Vous me qualifierez de troll et de traître autant que vous le voudrez, je signe.
À mon sens, c'est inadmissible que FACIL fasse de Linux-Québec un de ses comités. FACIL ayant comme mandat l'informatique libre, Linux-Québec se retrouverait coincé dans ce champ de compétence.
Le monde de Linux ne comprend pas uniquement du libre, n'en déplaise aux radicaux. Il y a des distributions qui ne sont pas entièrement libres; je pense ici à Suse, Red Hat, Xandros, et compagnie. Il y a également des logiciels non-libres qu'on retrouve pour Linux; pensons à Google Earth, ou encore Mercury.
Il se trouve aussi que des utilisateurs de Linux, ainsi que des GUL, s'intéressent à Linux sans pour autant mettre l'accent sur le libre. Ces gens peuvent également avoir besoin de soutien logistique. C'est pour ça que Linux-Québec ne devrait pas se restreindre au libre. Linux-Québec, son nom le dit, c'est pour Linux. Et dans son ensemble.

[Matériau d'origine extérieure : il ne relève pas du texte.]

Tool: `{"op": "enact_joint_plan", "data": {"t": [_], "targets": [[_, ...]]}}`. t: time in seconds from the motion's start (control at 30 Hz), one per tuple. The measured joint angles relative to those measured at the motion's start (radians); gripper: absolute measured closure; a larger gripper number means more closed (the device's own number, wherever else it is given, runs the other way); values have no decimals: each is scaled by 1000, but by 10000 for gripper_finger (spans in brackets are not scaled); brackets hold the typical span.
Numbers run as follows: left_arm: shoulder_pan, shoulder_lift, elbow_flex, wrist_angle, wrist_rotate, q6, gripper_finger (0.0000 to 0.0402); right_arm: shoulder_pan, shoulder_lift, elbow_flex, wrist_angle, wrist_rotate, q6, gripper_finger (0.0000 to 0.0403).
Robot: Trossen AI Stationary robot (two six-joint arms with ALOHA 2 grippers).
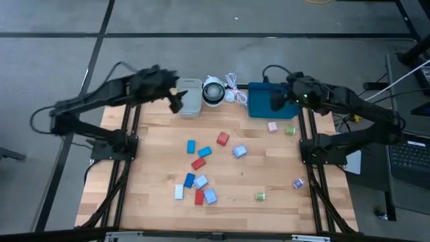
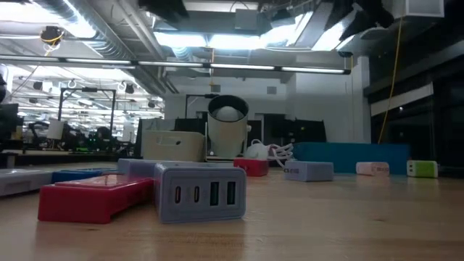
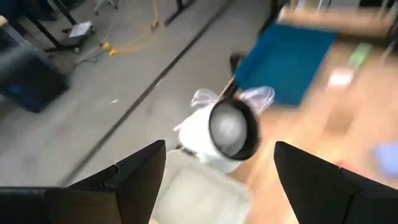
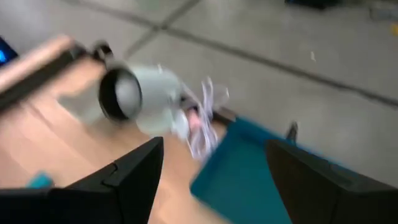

Il n'est pas du ressort de FACIL de promouvoir les logiciels non-libres, j'en conviens. Son mandat, c'est le libre. Mais il est malhonnête de réduire le monde de Linux au libre. Non seulement c'est nier une partie de la réalité de Linux, mais c'est surtout générer une confusion inutile chez les utilisateurs.
Que FACIL veuille faire un comité pour s'occuper de l'application technique de l'informatique libre, pas de problème. Mais monopoliser la bannière de Linux pour le faire et empêcher un autre organisme pro-Linux agissant à l'échelle nationale de se créer, c'est une mauvaise idée. Laissez Linux-Québec en dehors de ce projet, laissez Linux-Québec ne parler que de Linux mais d'en parler dans son ensemble.
Linux-Québec doit se développer de façon indépendante de FACIL. À chaque organisme sa compétence.
Voilà, pour tout commentaire, vous pouvez me les adresser ici, par courriel ou par Jabber (voir PierreLucDaoust pour les adresses respectives). Je ne pourrai être présent à la réunion du 6 août, j'espère que ce point de vue sera considéré et repris.